■ **Task details**: Reproduce exactly the lines below, from the first one through the line containing "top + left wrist", and omit any pictures.

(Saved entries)

************

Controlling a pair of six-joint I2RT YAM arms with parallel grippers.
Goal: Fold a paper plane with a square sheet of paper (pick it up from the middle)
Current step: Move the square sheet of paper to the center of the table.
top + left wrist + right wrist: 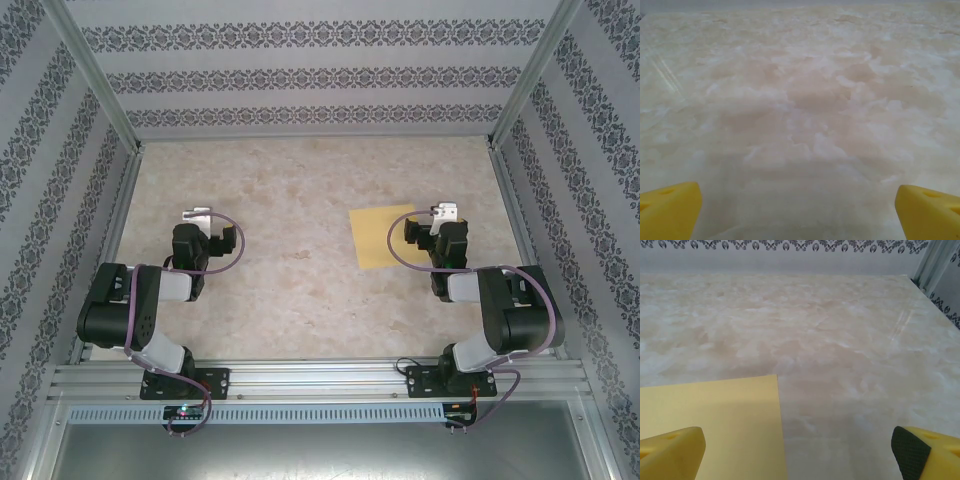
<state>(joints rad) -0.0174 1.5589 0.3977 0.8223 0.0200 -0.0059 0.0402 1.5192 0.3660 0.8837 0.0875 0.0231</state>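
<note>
Looking at the overhead view, where does the square sheet of paper [383,237] lie, and is either hand on it? (Student)

Right of centre on the worktop [300,300], flat, with no crease visible. The right hand [800,455] hangs at its right-hand edge, jaws spread wide and holding nothing. The left hand [800,215], left of centre in the overhead view, is equally released over bare worktop, well apart from the sheet. (Instructor)

So the step in hand is the first pick-up. Is the right hand placed for it? (Student)

Not yet, by my reading. In the right wrist view the sheet covers the lower left of the frame, its corner near the middle. One finger [670,452] at lower left appears over paper, the other at lower right over bare surface. The hand straddles an edge, whereas the task asks for the middle. It should probably shift toward the left of that frame until paper lies beneath both fingers, then descend squarely. (Instructor)

What could spoil it? (Student)

Thin paper lying flat offers no lip. The closing fingers must pinch up a ridge at the centre, pressing lightly so the sheet buckles rather than slides. A skewed pinch would likely set a stray crease and throw off later folds. (Instructor)
</note>
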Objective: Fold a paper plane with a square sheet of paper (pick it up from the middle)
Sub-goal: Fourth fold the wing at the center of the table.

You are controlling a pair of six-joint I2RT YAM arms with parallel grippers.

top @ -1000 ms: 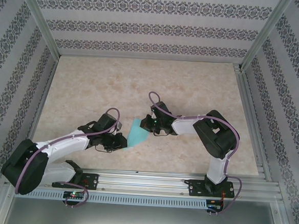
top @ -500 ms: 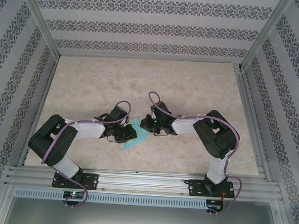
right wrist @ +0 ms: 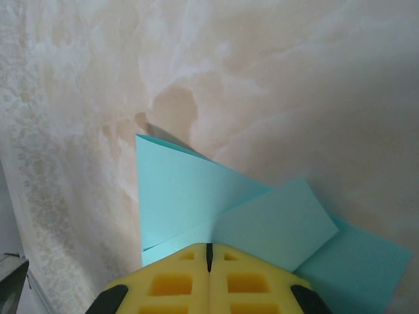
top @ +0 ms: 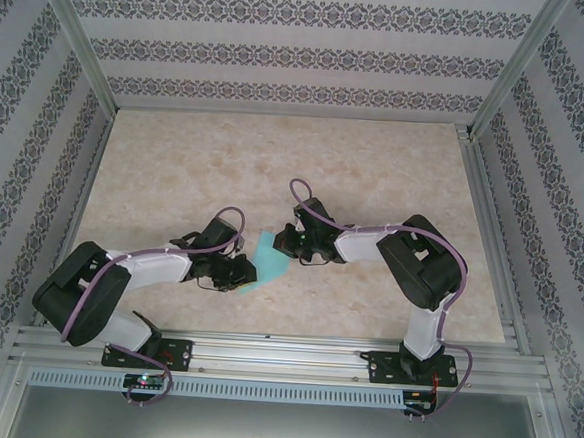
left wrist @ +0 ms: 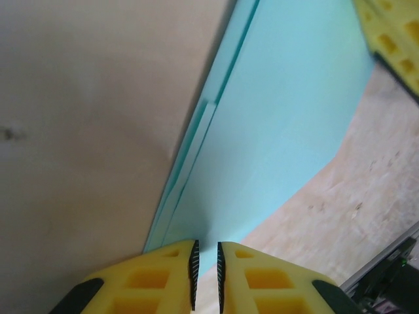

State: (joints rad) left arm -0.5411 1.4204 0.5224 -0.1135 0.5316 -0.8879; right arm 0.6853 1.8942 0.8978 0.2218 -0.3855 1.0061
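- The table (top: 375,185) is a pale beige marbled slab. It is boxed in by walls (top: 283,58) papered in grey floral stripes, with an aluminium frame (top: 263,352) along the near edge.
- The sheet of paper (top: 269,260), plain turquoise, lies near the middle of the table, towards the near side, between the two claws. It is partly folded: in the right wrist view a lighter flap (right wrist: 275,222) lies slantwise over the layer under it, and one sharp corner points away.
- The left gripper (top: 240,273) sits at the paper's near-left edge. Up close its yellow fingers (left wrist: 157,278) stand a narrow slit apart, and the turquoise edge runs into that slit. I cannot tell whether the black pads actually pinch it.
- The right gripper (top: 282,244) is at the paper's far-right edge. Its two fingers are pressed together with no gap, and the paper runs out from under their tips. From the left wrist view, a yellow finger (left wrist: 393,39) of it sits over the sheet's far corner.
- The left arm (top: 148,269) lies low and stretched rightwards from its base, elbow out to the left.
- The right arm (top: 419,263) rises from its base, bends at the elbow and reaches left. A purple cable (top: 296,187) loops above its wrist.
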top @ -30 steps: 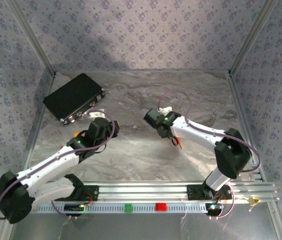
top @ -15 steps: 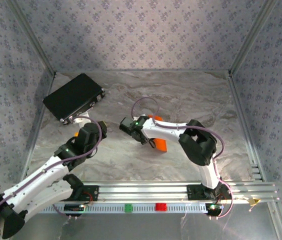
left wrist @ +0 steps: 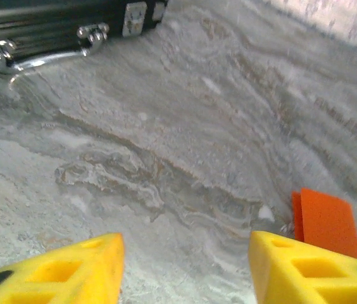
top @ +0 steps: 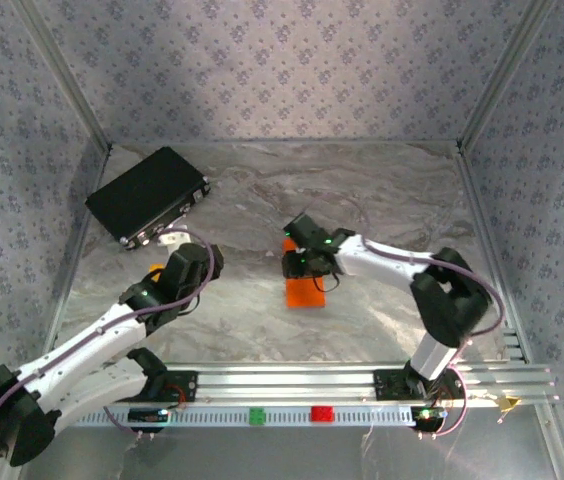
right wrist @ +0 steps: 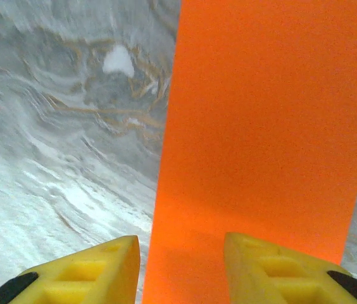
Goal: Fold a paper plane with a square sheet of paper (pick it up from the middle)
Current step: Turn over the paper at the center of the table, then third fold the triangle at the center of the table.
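**Orange strip now down at mid-table**

A second ago my right pincer (right wrist: 181, 269) was right of centre with only a scrap of orange at its tip. Half a second ago it had swung left with the paper under it. Now the thin bright orange sheet of paper (top: 305, 293) lies flat on the grey marbled table (top: 382, 190), near its middle. It runs near to far, and the right pincer sits low over its far part.

In the right wrist view the two yellow fingers (right wrist: 280, 272) stand spread. The strip's left edge runs up through the gap, and the right finger is over the paper. Nothing is pinched.

The sheet reads as a long rectangle, not a square. The left wrist view shows a second layer edge along one side, so I judge it already folded in half. The nose folds and the wings are yet to be made.

My left pincer (left wrist: 181, 269) has shifted only a little. It is spread and holds nothing, well left of the strip and pointed its way.

Count:
- One orange sheet.
- One black rectangular case (top: 147, 195), far left.
- One small green block (top: 257, 415) and one small red block (top: 320, 413), both at the near rail.
- Two pincers.
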Tool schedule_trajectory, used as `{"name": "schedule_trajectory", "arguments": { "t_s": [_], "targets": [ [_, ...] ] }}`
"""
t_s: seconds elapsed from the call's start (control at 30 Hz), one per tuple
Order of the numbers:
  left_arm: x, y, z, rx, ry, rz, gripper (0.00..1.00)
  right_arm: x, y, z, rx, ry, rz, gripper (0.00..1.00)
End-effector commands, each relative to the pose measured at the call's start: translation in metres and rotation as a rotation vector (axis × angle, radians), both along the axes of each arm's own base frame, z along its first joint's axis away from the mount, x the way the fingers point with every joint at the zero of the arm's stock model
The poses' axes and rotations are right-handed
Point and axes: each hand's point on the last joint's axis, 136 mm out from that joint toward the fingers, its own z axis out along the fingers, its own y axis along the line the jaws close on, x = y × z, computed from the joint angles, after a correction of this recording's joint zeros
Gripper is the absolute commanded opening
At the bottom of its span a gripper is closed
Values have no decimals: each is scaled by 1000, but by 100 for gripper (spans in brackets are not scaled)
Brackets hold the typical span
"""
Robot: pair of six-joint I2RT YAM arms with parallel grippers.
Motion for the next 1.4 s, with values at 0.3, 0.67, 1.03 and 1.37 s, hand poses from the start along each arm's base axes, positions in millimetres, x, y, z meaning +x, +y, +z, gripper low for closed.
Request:
{"name": "schedule_trajectory", "arguments": {
  "t_s": [0.3,0.67,1.03,1.37],
  "targets": [
    [26,-76,-8,-8,115,-292,70,8,-66,2,291,34,-242,34],
    [28,-97,-26,-55,200,-332,69,8,-72,-4,375,75,-254,27],
    [26,-87,-28,-106,211,-282,95,6,-56,-11,459,138,-194,18],
    [26,-79,-31,-146,230,-253,100,1,-44,-30,486,216,-165,16]
  ]
}}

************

■ **Problem solution**:
Controlling a pair of six-joint I2RT YAM arms with parallel grippers.
Goal: Fold a paper plane with a square sheet of paper (pick it up from the middle)
Current step: Move the square sheet of paper to the center of the table.
top + left wrist + right wrist: 

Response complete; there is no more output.